Den Stellenpool abschaffen?

Berlin-Brandenburgs DGB-Vizechefin Doro Zinke: Nachwuchs ausbilden / Doro Zinke soll Ende Januar zur Vorsitzenden des DGB-Bezirks Berlin-Brandenburg gewählt werden

  • Lesedauer: 3 Min.
Fragwürdig: Den Stellenpool abschaffen?

ND: Der Deutsche Gewerkschaftsbund hat den Berliner Senat heftig kritisiert. Grund: der Umgang mit den Beschäftigten im Stellenpool. Was werfen Sie ihm vor?
Zinke: Dass er Beschäftigte im Pool verwaltet statt mit ihnen ihre Zukunft zu besprechen. Ihre Potenziale werden nicht genutzt, die Motivation sinkt. Die Zahlen werden schöngerechnet. Der Senat agiert auch jenseits des Stellenpools planlos, mit pauschalen Sparvorgaben und Einstellungsstopps. Jährlich werden 40 Auszubildende übernommen – bei 55.000 Tarifbeschäftigten! Man muss Nachwuchs ausbilden, sonst sind Dienststellen irgendwann leer.

Was fordern Sie?
Schluss mit der Versetzung von Beschäftigten zum Pool! Wer in den Überhang kommt, muss in seiner Dienststelle bleiben. Der Qualifizierungsbedarf muss in der Landesverwaltung festgestellt und Konzepte entwickelt werden. Wir müssen diskutieren, welche Dienstleistungen die Bürger brauchen. Wann gehen Kollegen in den Ruhestand? Wie sichern wir, dass sie ihr Wissen an Jüngere weitergeben? Die Vorgesetzten müssen mit den Beschäftigten besprechen, welche Aufgaben auf sie zukommen.

Wie würden Sie das Gefühl der Kolleginnen und Kollegen im Stellenpool beschreiben?
Sie fühlen sich auf dem Abstellgleis, werden aus den sozialen Bindungen in der Dienststelle gerissen und stehen im Ungewissen wie Leiharbeitnehmer. Viele fühlen sich diskriminiert. Frauen, Ältere, Langzeiterkrankte und Menschen mit Behinderungen sind überrepräsentiert.

Seit wann gibt es den Pool?
Seit 2004 – gegen den Widerstand von Gewerkschaften und Personalvertretungen. Laut Gesetz werden Beschäftigte in den Pool versetzt, deren Aufgaben weggefallen sind. Sie sollen auf freie Stellen in und außerhalb der Verwaltung vermittelt werden. Nach der Versetzung machen sie aber oft dieselbe Arbeit weiter.. Sie werden nur aus einem anderen Topf bezahlt.
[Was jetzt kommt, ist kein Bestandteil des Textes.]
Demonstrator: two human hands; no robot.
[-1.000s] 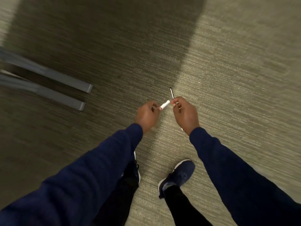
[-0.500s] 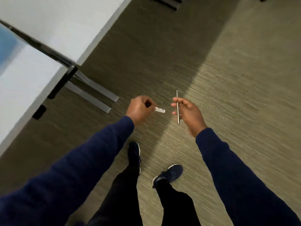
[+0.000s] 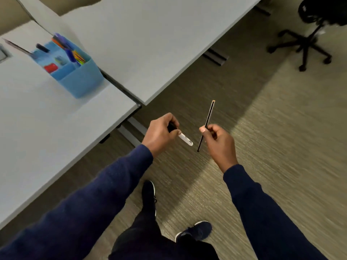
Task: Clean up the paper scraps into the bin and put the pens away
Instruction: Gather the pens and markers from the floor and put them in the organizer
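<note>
My left hand (image 3: 161, 133) is closed around a white marker with a dark cap end (image 3: 185, 139), its white end pointing right and down. My right hand (image 3: 218, 142) pinches a thin black pencil (image 3: 208, 119) near its middle, held almost upright over the carpet. A blue desk organiser (image 3: 78, 79) with several pens and coloured items stands on the white table at the upper left, well away from both hands. No paper scraps or bin are in view.
Two white tables (image 3: 150, 44) meet at a dark gap, their corners just left of my hands. A black swivel chair (image 3: 308, 40) stands at the upper right. Carpet covers the floor, and my feet (image 3: 195, 231) are below.
The view has swung up from the floor, bringing the tables, the organiser and the chair into sight. My hands have drawn slightly apart, each still holding its pen.
</note>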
Das Berliner Verwaltungsgericht hat Klagen von Beamten im Stellenpool dem Bundesverfassungsgericht vorgelegt. Welches Ergebnis erwarten Sie?
Ich gehe davon aus, dass das Stellenpoolgesetz hinsichtlich der Beamten im Laufe des Jahres für verfassungswidrig erklärt wird. Beamte müssen nach der Verfassung amtsangemessen beschäftigt werden. Sie erhalten aber durch die Versetzung kein Amt beim Stellenpool. Der ist nur eine virtuelle Behörde. Den Beamtinnen und Beamten, die wir vertreten, geht es aber nicht um einen Sonderweg. Alle Beschäftigten müssen gleich behandelt werden.

Berlins Ex-Finanzsenator Thilo Sarrazin (SPD) schwärmte vom Stellenpool. Wie verhält sich sein Nachfolger Ulrich Nußbaum?
Problembewusst. Er will einen Qualifizierungsplan für jede einzelne Person erstellen lassen. Wir fordern, dass nicht für die, sondern mit den Beschäftigten geplant wird, sonst funktioniert es nicht.

Kritiker bezeichnen den Pool auch als Geisterbehörde, mit der Etikettenschwindel betrieben wird. Sollte er ganz abgeschafft werden?
Zum Stellenpool sollten keine Beschäftigten mehr versetzt werden. Dort, wo sie tatsächlich arbeiten, darf man die Vorgesetzten nicht aus der Verantwortung für Personalentwicklung entlassen. Wir brauchen den Pool, aber als eine zentrale Behörde für Personalentwicklung, die Konzepte entwickelt, damit der Qualifizierungs- und Weiterbildungsbedarf abgedeckt wird.